> _Dataset extract_

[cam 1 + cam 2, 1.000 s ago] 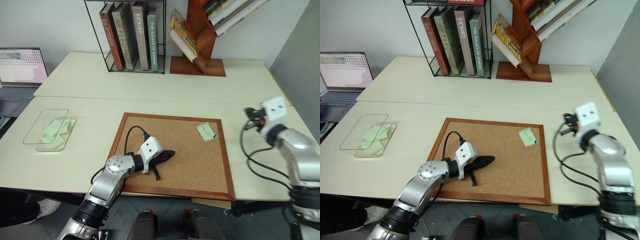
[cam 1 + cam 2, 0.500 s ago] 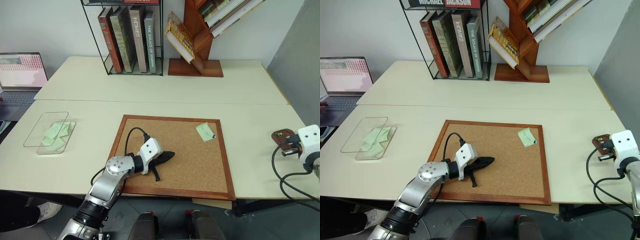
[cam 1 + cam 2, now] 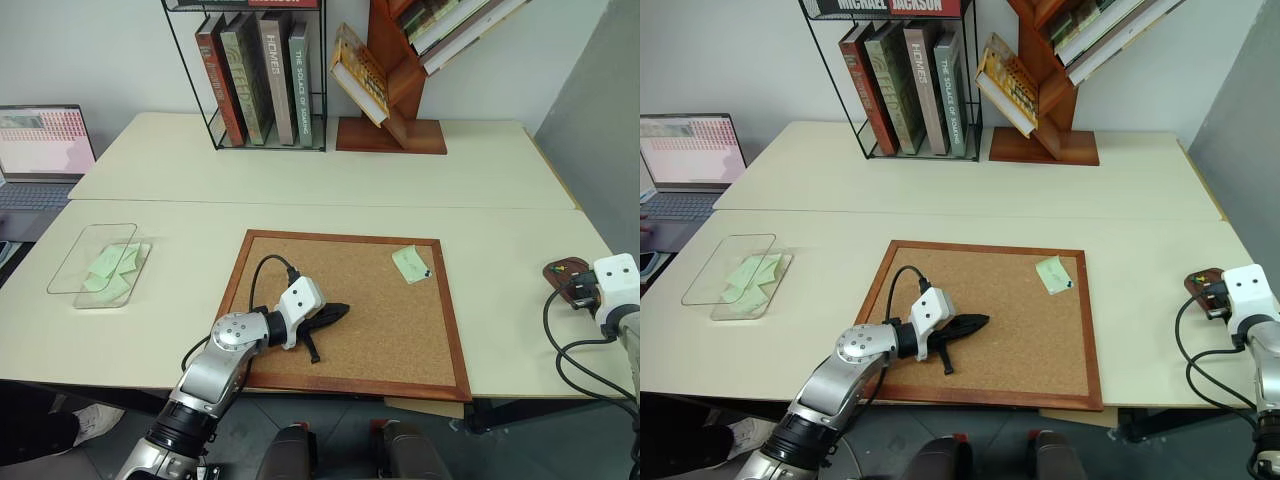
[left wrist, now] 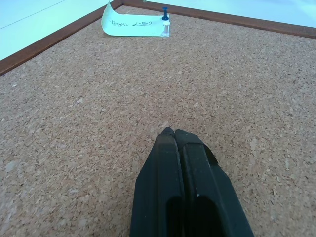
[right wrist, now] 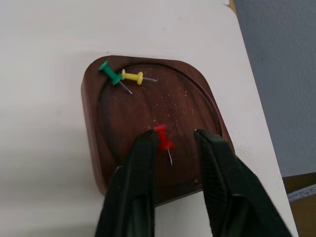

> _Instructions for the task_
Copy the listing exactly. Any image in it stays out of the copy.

> _Written response_
[cam 1 + cam 2, 1.000 s ago] 
[cam 1 + cam 2, 0.500 s ago] 
[cam 1 + cam 2, now] 
[left wrist, now] 
[right wrist, now] 

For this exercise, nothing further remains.